═════ Entries supplied ═════

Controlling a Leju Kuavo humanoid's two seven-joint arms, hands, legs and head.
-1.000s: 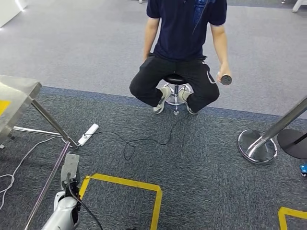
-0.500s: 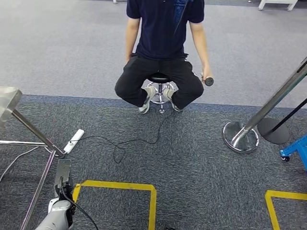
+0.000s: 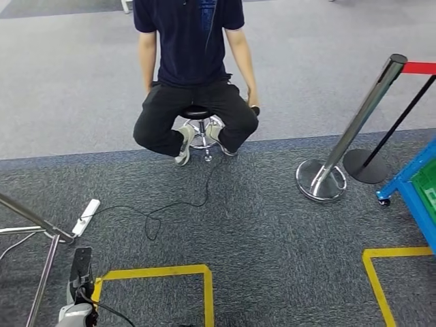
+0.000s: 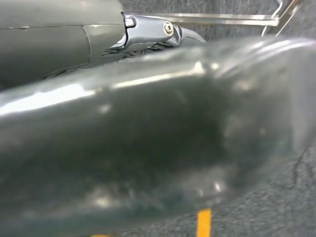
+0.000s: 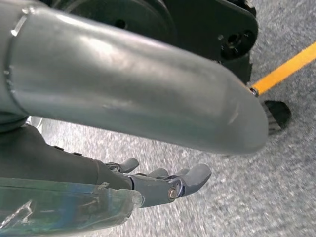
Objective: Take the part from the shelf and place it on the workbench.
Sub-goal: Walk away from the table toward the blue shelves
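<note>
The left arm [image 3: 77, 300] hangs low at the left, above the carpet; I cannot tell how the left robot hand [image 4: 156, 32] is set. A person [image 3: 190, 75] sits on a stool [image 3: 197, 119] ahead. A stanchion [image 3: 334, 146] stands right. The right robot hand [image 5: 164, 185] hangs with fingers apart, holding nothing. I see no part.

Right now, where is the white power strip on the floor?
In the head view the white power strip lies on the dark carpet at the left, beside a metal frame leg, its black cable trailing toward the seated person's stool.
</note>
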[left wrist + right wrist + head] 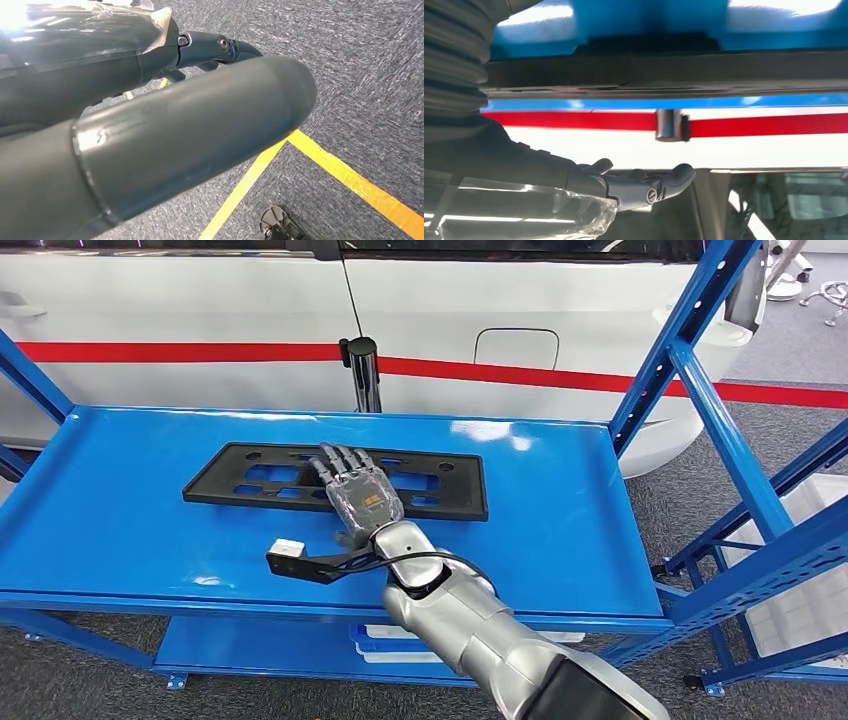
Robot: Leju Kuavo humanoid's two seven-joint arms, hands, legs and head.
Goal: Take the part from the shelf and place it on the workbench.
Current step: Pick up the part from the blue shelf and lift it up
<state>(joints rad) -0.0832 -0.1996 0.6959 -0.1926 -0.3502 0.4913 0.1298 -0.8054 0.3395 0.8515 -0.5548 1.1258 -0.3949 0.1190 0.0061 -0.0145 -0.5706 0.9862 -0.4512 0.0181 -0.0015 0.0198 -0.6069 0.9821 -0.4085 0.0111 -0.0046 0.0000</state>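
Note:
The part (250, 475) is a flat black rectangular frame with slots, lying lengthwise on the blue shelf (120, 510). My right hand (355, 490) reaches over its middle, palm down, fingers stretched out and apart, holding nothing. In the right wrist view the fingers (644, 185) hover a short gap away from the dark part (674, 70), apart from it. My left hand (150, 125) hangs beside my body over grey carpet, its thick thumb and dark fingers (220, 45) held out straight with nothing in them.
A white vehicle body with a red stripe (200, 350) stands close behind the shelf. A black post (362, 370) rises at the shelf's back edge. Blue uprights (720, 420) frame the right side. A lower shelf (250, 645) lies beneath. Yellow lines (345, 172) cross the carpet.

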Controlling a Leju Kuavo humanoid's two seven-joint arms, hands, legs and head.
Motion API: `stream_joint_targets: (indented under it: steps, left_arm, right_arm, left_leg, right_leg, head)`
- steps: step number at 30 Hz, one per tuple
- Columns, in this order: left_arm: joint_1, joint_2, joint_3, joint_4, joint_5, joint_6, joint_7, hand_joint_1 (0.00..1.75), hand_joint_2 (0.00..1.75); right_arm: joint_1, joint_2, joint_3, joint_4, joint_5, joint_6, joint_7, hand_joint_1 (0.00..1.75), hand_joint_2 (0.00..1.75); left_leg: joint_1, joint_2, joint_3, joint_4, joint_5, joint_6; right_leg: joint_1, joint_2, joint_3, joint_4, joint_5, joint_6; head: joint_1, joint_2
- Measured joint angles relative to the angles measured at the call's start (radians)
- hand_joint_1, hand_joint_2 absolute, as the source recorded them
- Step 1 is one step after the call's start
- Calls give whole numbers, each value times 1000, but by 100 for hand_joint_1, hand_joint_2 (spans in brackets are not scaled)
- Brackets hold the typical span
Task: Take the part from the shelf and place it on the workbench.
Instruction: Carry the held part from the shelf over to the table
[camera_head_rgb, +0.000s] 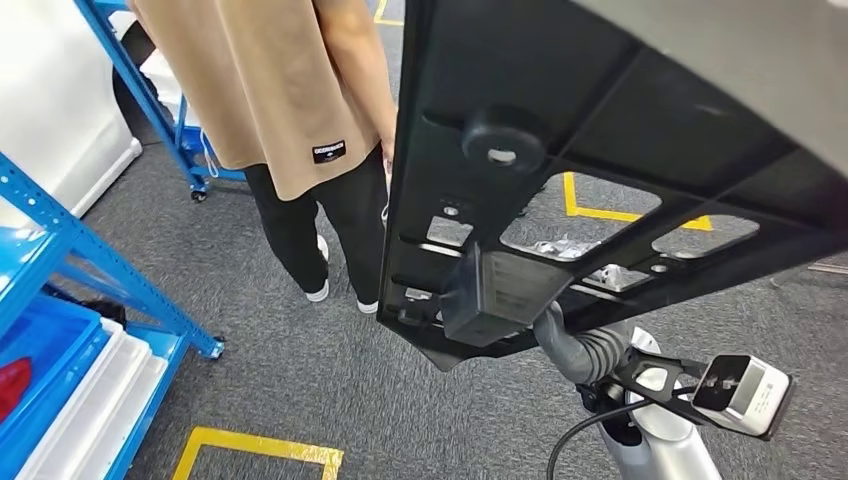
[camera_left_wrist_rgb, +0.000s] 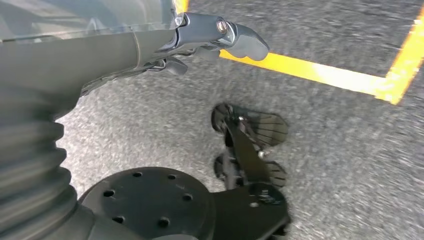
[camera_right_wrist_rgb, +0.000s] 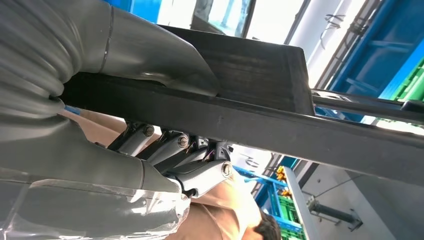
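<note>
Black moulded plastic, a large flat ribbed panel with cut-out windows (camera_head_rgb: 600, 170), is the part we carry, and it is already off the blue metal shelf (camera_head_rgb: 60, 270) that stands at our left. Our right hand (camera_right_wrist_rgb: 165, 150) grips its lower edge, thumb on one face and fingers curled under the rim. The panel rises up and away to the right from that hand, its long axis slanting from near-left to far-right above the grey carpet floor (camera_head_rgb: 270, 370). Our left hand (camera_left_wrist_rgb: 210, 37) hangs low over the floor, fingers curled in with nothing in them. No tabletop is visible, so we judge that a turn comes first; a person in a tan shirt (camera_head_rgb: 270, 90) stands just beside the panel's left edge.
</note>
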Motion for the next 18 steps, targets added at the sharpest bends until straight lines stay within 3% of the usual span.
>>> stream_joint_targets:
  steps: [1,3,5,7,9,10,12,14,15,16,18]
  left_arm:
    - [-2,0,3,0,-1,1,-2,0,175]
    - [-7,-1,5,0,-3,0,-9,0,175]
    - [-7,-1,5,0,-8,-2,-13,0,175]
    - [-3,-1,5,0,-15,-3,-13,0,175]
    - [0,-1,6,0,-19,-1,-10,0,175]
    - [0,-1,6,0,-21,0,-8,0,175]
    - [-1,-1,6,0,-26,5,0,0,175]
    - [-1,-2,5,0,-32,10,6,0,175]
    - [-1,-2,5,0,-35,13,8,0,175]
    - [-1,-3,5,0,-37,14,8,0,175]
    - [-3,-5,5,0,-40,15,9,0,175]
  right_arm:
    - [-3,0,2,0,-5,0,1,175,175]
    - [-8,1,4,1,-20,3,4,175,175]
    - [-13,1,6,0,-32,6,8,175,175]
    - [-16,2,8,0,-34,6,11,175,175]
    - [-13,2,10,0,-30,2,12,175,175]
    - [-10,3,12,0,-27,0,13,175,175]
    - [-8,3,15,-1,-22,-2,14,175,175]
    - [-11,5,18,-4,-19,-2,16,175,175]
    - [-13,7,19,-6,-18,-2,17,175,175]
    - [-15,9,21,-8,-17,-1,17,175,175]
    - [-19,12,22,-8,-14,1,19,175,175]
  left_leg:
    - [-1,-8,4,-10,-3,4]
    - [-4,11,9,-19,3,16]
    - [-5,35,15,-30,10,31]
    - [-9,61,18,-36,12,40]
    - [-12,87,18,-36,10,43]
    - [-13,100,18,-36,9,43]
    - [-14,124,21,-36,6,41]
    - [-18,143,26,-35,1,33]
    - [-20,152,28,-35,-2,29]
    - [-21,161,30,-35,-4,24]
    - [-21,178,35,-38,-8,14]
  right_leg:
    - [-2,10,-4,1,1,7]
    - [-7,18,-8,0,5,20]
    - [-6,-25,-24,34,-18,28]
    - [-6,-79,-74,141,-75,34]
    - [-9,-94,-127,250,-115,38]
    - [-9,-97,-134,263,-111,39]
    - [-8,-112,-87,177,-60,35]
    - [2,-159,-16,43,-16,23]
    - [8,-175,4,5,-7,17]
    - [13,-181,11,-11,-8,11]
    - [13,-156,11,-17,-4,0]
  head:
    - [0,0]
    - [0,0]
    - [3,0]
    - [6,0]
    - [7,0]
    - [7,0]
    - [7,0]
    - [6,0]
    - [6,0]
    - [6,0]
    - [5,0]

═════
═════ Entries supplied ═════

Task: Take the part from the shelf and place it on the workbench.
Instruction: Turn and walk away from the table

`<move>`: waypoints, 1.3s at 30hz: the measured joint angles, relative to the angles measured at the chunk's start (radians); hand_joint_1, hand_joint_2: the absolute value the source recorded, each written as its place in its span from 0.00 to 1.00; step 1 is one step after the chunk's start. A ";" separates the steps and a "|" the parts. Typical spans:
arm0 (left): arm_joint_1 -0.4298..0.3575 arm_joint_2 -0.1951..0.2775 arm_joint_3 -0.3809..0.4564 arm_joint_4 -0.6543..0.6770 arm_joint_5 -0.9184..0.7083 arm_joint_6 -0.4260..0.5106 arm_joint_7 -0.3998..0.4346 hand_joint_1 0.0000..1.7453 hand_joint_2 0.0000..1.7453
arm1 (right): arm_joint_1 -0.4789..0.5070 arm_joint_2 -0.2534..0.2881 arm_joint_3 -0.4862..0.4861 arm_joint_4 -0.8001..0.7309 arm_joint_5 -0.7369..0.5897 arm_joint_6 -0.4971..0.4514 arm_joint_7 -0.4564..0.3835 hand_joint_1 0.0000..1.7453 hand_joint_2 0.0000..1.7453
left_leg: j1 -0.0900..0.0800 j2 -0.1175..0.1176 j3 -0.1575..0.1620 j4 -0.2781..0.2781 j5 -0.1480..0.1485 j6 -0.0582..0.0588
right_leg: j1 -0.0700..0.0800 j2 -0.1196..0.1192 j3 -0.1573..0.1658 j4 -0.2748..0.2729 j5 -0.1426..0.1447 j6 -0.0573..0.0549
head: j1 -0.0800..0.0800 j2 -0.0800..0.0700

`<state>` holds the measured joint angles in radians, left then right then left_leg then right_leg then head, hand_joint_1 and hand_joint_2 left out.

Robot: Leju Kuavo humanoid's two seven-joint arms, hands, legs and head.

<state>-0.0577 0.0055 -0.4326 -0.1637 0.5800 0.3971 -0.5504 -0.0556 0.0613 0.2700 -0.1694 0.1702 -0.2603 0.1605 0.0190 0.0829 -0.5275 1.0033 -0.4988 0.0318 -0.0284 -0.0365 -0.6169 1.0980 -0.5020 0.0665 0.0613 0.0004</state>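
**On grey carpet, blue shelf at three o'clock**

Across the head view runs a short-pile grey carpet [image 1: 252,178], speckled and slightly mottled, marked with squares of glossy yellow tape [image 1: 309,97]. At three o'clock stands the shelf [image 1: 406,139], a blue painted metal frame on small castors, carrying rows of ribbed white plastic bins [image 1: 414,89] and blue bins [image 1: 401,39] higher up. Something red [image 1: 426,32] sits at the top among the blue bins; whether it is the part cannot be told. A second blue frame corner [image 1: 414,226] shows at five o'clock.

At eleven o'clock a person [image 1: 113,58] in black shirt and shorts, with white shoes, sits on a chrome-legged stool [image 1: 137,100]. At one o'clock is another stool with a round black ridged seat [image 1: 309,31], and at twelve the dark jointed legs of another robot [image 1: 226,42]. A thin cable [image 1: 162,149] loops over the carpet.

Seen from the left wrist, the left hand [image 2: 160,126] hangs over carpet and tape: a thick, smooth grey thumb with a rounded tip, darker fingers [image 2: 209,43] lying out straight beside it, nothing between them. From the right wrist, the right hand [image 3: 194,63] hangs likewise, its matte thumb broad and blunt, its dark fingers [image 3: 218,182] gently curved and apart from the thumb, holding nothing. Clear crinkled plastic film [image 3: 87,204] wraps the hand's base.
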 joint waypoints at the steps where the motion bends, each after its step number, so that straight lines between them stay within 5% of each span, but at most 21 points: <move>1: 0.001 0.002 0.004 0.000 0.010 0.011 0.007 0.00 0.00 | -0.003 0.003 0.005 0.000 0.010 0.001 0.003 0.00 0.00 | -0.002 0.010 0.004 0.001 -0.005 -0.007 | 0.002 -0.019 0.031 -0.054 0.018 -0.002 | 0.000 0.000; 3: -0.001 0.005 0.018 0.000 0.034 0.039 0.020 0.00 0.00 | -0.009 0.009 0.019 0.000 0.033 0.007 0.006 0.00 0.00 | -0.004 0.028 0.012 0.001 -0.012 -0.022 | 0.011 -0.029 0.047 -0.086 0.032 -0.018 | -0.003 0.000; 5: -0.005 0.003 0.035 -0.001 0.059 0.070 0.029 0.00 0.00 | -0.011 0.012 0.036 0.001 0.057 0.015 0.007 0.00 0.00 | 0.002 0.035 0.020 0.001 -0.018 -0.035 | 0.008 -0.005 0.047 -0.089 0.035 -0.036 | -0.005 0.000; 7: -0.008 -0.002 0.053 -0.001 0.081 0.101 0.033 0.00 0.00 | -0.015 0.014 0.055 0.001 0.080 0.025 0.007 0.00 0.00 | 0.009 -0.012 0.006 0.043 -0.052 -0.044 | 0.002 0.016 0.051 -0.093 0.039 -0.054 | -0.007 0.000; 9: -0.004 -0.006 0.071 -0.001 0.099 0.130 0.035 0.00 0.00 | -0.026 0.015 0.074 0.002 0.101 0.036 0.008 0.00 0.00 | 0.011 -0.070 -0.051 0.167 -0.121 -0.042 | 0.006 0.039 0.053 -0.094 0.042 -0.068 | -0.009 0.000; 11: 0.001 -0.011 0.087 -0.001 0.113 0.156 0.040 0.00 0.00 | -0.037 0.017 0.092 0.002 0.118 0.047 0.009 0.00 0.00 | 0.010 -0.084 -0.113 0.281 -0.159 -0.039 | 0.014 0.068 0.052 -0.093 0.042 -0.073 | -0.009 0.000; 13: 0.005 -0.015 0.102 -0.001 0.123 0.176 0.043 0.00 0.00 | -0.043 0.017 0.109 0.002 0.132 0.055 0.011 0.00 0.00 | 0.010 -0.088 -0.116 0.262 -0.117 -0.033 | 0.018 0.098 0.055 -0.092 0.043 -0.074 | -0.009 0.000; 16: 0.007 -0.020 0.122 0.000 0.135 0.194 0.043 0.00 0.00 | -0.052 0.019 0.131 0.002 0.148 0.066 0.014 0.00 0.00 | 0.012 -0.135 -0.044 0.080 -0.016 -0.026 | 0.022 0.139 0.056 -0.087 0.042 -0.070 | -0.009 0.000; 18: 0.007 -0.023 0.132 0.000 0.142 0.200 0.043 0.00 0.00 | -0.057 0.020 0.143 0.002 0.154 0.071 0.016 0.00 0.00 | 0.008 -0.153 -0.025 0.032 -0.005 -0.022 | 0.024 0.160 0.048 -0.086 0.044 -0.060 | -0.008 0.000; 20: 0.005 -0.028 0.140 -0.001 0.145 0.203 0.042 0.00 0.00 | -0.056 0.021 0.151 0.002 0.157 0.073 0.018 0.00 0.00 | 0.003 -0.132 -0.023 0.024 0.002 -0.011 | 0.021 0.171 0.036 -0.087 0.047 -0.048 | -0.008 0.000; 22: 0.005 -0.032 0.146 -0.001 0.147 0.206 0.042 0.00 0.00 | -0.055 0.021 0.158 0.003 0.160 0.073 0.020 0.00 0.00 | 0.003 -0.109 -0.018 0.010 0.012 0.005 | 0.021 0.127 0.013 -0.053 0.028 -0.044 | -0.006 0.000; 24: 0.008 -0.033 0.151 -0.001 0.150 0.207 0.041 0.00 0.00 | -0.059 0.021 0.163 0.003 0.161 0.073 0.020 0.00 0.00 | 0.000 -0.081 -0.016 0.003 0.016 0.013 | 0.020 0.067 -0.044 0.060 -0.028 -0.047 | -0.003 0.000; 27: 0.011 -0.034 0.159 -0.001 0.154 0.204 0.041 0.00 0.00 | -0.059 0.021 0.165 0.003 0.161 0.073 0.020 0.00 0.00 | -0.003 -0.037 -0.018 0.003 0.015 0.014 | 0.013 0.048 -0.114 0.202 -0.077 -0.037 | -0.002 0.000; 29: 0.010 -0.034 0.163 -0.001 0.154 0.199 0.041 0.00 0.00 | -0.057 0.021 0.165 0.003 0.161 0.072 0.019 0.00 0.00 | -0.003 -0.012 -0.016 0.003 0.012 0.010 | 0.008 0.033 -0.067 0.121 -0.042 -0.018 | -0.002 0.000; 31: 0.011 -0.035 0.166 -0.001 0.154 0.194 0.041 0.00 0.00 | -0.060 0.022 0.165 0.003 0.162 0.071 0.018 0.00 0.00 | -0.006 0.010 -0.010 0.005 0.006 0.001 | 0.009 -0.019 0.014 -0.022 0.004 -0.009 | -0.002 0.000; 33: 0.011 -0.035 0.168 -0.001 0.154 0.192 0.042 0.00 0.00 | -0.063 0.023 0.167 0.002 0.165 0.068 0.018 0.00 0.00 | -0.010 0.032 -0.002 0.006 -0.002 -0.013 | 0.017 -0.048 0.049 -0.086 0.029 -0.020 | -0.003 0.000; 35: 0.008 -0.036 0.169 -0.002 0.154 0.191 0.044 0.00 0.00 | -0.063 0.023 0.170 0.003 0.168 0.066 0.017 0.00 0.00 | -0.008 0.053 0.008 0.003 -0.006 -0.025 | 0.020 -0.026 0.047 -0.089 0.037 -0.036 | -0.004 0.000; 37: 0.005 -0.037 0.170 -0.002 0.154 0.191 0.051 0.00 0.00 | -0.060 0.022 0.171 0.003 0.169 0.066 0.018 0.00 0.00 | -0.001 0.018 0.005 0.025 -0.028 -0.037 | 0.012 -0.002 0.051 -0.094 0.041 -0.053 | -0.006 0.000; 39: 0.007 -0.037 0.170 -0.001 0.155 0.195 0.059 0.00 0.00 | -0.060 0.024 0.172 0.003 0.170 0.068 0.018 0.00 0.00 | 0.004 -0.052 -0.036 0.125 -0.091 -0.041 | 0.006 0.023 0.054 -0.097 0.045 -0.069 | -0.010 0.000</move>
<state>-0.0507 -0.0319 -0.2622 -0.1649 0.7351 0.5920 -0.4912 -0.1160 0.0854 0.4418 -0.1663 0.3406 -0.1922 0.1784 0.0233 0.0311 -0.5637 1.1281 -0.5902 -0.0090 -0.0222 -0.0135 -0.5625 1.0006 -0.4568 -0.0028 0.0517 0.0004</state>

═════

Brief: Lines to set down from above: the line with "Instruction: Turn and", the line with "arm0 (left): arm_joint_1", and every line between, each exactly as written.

Answer box:
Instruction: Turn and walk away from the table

`<move>`: waypoints, 1.3s at 30hz: the measured joint angles, relative to the angles measured at the chunk's start (radians); hand_joint_1, hand_joint_2: the absolute value the source recorded, each written as its place in its span from 0.00 to 1.00; step 1 is one step after the chunk's start. A ";" separates the steps and a "|" the parts. Typical spans:
arm0 (left): arm_joint_1 -0.4298..0.3575 arm_joint_2 -0.1951..0.2775 arm_joint_3 -0.3809..0.4564 arm_joint_4 -0.6543..0.6770 arm_joint_5 -0.9184..0.7083 arm_joint_6 -0.4260..0.5106 arm_joint_7 -0.3998..0.4346 hand_joint_1 0.0000..1.7453 hand_joint_2 0.0000..1.7453

What appears above is the complete answer to the exercise.